The app, called Traqkid, was developed six months ago by Knightsbridge Resources Sdn Bhd (Knightsbridge Resources) and U Mobile, as part of their community policing programme.

TraqKid Advisory Board chairman Tan Sri Musa Hassan said the application would help parents locate their children and enable them to get help from the TraqKid call centre and members of the community policing programme in case of emergency.

"The TraqKid system uses the U Mobile SIM card, which comes with a location service technology.

"It is very easy to use. There is no need to purchase any other accessory because the SIM-based location technology embedded in the U Mobile SIM card is able to track any GSM device that it is hosted under," he said.

Women, Family and Community Development Minister Datuk Seri Rohani Abdul Karim was present to launch the application yesterday.

Also present were Knightsbridge Resources chairman Kuan Chee Heng and U Mobile Sdn Bhd marketing chief Jasmine Lee.

TraqKid is available now for pre-order. Subscription starts from RM58 per month with U Mobile. Upon registration, there is an upfront fee of RM36 for personal accident insurance.

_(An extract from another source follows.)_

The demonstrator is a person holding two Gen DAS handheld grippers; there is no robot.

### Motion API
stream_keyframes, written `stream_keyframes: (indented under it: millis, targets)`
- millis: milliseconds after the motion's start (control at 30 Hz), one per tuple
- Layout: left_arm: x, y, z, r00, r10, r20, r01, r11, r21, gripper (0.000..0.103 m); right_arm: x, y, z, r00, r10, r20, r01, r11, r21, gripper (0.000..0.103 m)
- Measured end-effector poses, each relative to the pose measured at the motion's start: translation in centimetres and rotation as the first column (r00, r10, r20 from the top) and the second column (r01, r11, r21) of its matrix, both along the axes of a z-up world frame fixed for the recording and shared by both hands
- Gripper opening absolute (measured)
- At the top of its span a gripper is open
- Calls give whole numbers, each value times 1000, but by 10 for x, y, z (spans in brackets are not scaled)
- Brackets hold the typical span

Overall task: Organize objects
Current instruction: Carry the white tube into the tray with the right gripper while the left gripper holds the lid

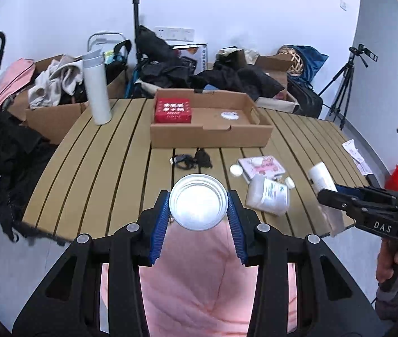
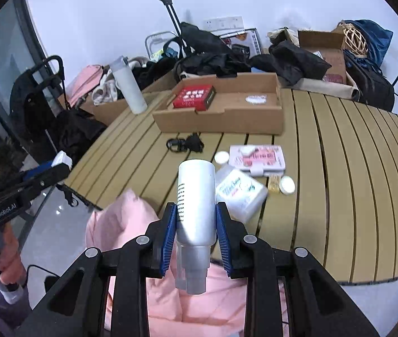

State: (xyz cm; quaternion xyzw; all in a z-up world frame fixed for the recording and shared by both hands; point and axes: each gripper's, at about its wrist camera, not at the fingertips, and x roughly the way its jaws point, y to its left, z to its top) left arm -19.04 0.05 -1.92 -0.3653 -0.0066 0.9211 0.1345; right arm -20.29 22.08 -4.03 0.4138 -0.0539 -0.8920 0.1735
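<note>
The left hand-held gripper is closed on a white round bottle, its blue ribbed pads pressing on either side. Its own camera looks straight onto the flat circular end, pale and glossy with a raised rim. In the right wrist view the same left hand-held gripper shows at the far left edge with something white at its tip, held clear of the counter.

The right hand-held gripper is likewise clamped on a bottle of its own, a silvery-white cylinder with a column of small black print down one side. Its narrower, clear cap end points back toward the camera, and the flat end points away over the counter. In the left wrist view the right hand-held gripper shows at the right with that white cylinder at its tip.

Both bottles are held in the air, above the near edge of the slatted tan counter and a pink padded garment below.

On the counter lie a squarish white plastic jar on its side, a pink and white packet, two small round white lids and a black tangle of cord. Farther back stands an open shallow cardboard box with a red box in its left part and a white round piece toward the right. A tall white flask stands upright near the counter's far left corner
</note>
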Motion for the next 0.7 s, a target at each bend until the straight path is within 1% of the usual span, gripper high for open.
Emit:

Meanwhile, Rohani said a total of 723 children were reported missing during the first six months of this year.

She said based on statistics from the police, most of them were teenage girls aged between 13 and 15 years old.

"A total of 345 cases have been resolved.

"(But) This number is increasing and worrying. On average four children are reported to be missing daily." she said.

Meanwhile, Bukit Aman Crime Prevention and Community Safety Department Deputy Director (Strategic Planning), Datuk Fatimah Abd Hamid, said public cooperation is important in helping police locate the missing children.